Districts have many additional workers who are making just over $15 an hour, but whose wages would have to be boosted if the wage floor were lifted to $15 through "wage compression."

I bemoan the absence of New Jersey-specific journalism on this, but the issue has been well-covered in New York State when New York considered a statewide $15 an hour law (the minimum wage was already $9.75 an hour).  New York State research shows that there are significant costs to school districts, with the consensus projection being that taxes would increase by 2.6%.

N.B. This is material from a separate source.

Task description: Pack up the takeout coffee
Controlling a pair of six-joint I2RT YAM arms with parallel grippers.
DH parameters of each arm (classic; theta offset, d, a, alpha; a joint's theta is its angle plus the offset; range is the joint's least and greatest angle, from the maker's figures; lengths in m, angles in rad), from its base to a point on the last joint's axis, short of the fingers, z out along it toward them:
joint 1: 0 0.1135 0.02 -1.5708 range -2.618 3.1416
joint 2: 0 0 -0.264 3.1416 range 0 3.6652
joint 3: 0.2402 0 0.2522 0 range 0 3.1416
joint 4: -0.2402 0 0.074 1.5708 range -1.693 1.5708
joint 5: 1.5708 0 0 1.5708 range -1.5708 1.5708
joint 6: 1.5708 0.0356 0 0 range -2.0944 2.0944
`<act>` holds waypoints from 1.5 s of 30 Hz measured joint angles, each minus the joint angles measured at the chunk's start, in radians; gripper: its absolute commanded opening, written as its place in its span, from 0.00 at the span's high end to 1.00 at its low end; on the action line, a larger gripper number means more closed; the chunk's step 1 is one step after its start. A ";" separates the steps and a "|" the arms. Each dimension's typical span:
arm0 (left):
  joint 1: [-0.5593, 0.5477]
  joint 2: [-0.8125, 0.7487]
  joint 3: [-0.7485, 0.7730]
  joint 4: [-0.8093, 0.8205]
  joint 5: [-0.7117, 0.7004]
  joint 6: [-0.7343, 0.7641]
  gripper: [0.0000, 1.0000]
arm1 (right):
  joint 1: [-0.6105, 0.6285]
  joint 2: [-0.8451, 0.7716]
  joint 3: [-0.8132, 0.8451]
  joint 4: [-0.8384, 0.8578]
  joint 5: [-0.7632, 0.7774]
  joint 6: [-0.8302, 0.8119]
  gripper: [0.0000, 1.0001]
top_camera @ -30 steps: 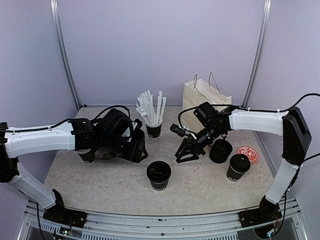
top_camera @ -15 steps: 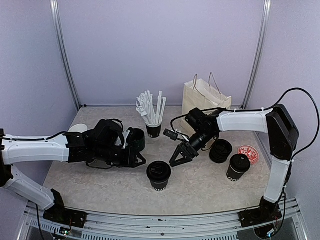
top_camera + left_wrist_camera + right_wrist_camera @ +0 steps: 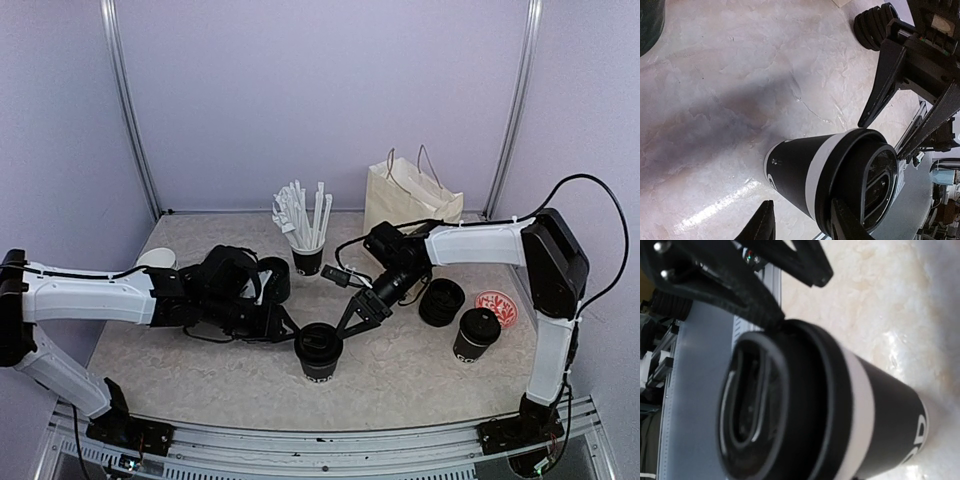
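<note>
A black takeout coffee cup (image 3: 318,350) with a black lid stands upright in the middle of the table. In the left wrist view this lidded cup (image 3: 805,175) shows white lettering near its base. My left gripper (image 3: 289,327) is open at its left side; one fingertip (image 3: 765,222) stays clear of the wall and the other lies in front of the lid. My right gripper (image 3: 352,316) reaches in from the upper right, open, its spread fingers (image 3: 881,82) just beyond the lid rim. The cup (image 3: 805,405) fills the right wrist view and hides that gripper's own fingers. A second lidded cup (image 3: 476,335) stands at the right.
A cream paper bag (image 3: 405,195) stands at the back. A black cup of white straws (image 3: 307,250) is beside it. A dark mug (image 3: 272,280) sits behind my left gripper. A ribbed black stack (image 3: 441,300) and a red coaster (image 3: 495,308) lie right. A white-rimmed cup (image 3: 157,258) peeks out far left.
Both arms have closed in on the middle cup, the left from the left and the right down from the upper right. The left jaws have narrowed.
</note>
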 measured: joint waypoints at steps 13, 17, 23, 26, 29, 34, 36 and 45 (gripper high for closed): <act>-0.003 0.027 -0.002 0.013 -0.006 0.010 0.63 | -0.001 0.046 0.016 -0.019 -0.035 0.022 0.60; -0.005 0.043 -0.002 0.020 -0.020 0.022 0.66 | -0.002 0.061 0.026 -0.027 -0.040 0.041 0.62; -0.002 0.058 -0.015 0.073 -0.045 0.026 0.66 | -0.002 0.092 0.050 -0.039 -0.072 0.064 0.69; -0.002 0.062 -0.011 0.083 -0.061 0.032 0.65 | -0.002 0.095 0.050 -0.040 -0.084 0.067 0.71; -0.007 0.061 0.002 0.062 -0.080 0.048 0.63 | -0.003 0.095 0.051 -0.040 -0.089 0.061 0.65; -0.018 0.062 0.046 -0.006 -0.129 0.098 0.58 | -0.003 0.088 0.043 -0.030 -0.077 0.028 0.53; -0.019 0.064 0.067 -0.032 -0.138 0.118 0.55 | -0.002 0.084 0.030 -0.029 -0.064 0.008 0.52; -0.036 0.059 0.180 -0.075 -0.215 0.182 0.42 | 0.012 0.048 -0.047 -0.033 -0.059 -0.069 0.48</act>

Since Gov. Cuomo first proposed raising the state's minimum wage to $15 per hour, a number of unintended consequences have been identified. 
Most of the discussion about the proposed minimum wage increase has focused on likely job loss. A 2015 study by the former head of the independent Congressional Budget Office found that a $15 minimum wage could cost the state at least 200,000 jobs -- with a disproportionate number of job losses Upstate. New York's farmers would be hit with $500 million in additional costs, meaning they will not be able to compete with products grown outside of the state. Struggling small businesses that drive the Upstate economy will have to contend with yet another state-imposed mandate. 
But there is one unintended consequence that has not received its due attention in this important discussion -- the resulting state and local tax increases necessary to pay for this massive wage mandate.
This article "Schools: Wage Hike Would Affect Thousands," from March 2016, about the difficulties districts in Upstate New York would face is relevant to New Jersey, since average spending in Upstate New York is $19,000-$25,000 per student, a range that is equal to or higher than what New Jersey districts spend.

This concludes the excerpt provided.